Пока целовальник возился у печи, знахарка ловко перетянула холстиной грудь Лапши, без особого труда ворочая грузное тело. Староста только кряхтел, охал, да ругался матерно. Потом, сморщившись, пил горячий отвар горьких и пряных трав. Телепиха что-то бубнила себе под нос, изредка поминая Христа Спасителя и Богородицу, кропила Лапшу водой из баклажки, вытащенной из своей необъятной сумы. То ли от питья, то ли от заговора, а может от тугой повязки полегчало, боль ушла, и старосту стало клонить в сон.
– Ну, чего, тетка Матрена, – донесся до него голос Митрохи. – За попом-то бежать? Помрет Лапша, али как?
«А ведь помру – не пожалеет никто», – с тоской подумал староста. Мысль о том, что плакать по нему уж точно никто не будет, была горькой, но придала силы, и он зло прохрипел:
– Не помру, не надейся! И на сундук-то не косись. Пропадет чего – я и с того света с тебя взыщу.

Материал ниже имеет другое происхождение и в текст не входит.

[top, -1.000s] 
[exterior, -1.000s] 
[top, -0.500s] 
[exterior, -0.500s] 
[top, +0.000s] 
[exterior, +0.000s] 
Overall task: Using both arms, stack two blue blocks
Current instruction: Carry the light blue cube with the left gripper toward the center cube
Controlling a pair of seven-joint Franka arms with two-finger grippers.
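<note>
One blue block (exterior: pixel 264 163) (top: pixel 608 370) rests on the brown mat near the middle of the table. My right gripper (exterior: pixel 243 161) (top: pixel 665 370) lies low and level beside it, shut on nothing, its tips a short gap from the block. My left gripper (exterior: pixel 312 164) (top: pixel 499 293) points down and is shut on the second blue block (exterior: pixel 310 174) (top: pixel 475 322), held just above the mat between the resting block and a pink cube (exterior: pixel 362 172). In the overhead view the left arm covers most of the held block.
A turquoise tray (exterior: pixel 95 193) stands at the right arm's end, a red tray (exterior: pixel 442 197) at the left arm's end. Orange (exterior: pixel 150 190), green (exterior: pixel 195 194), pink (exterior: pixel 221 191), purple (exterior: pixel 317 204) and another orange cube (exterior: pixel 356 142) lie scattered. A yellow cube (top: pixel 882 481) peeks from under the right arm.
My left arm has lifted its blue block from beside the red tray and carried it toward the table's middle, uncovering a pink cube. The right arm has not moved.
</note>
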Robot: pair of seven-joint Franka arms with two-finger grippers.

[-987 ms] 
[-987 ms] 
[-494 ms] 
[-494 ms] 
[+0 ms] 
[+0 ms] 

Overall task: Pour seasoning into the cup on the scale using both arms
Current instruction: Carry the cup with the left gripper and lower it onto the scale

– Да я че? Я ни че… беспокоюсь, значит, – засуетился целовальник. – Батюшку-то, стало быть, не звать?
– На все воля божья. – Знахарка перекрестилась, поставила на стол кружку с питьем и велела напоить, как проснется. – А ты, Митроха, за бабой его сбегай, пущай она мужа сама выхаживает. Я ужо еще загляну – пошепчу, да травки на отвар принесу.
Алексей пробирался по сугробам, стараясь не отстать от колдуна, спина которого с трудом угадывалась сквозь снежную пелену. Не на шутку разыгравшаяся метель слепила глаза, мешала дышать, сыпала за воротник ледяное крошево. Видимо, мело всю ночь, потому что от протоптанных тропинок не осталось и следа. Молодой человек уже жалел, что отказался от предложенных Чурилой снегоступов – непонятные конструкции, сплетенные из ивовых веток, доверия ему не внушили. А теперь он, чертыхаясь, мерил сугробы и едва поспевал за стариком, шустро шагавшим впереди.
– Ну и погодка! – выдохнул Алексей, останавливаясь около колдуна, присевшего отдохнуть на поваленной березе. – Представляю, что в поле творится, если в лесу так метет.
– Да уж! – усмехнулся Чурила, отряхивая с бороды и усов налипший снег. – Пуржит знатно. Пришлось, однако, постараться, всю силушку истратил, индо в глазах замельтешило.
– Так это ты наколдовал? – недоверчиво спросил молодой человек.
– А ты, никак, сумлеваешься? – обиженно вскинулся старик. – Что делать-то было? Ты вокруг села так наследил, ровно стадо бешеных коров бегало. Разве каждый след затрешь-заговоришь? Вот и пришлось поднатужиться.
– Ну, ты силен! – Алексей постарался, чтобы голос звучал не слишком скептически – обижать старика не хотелось. – А мужики говорили, что ранние морозы и снегопады – это твоих рук дело. Правда, что ли?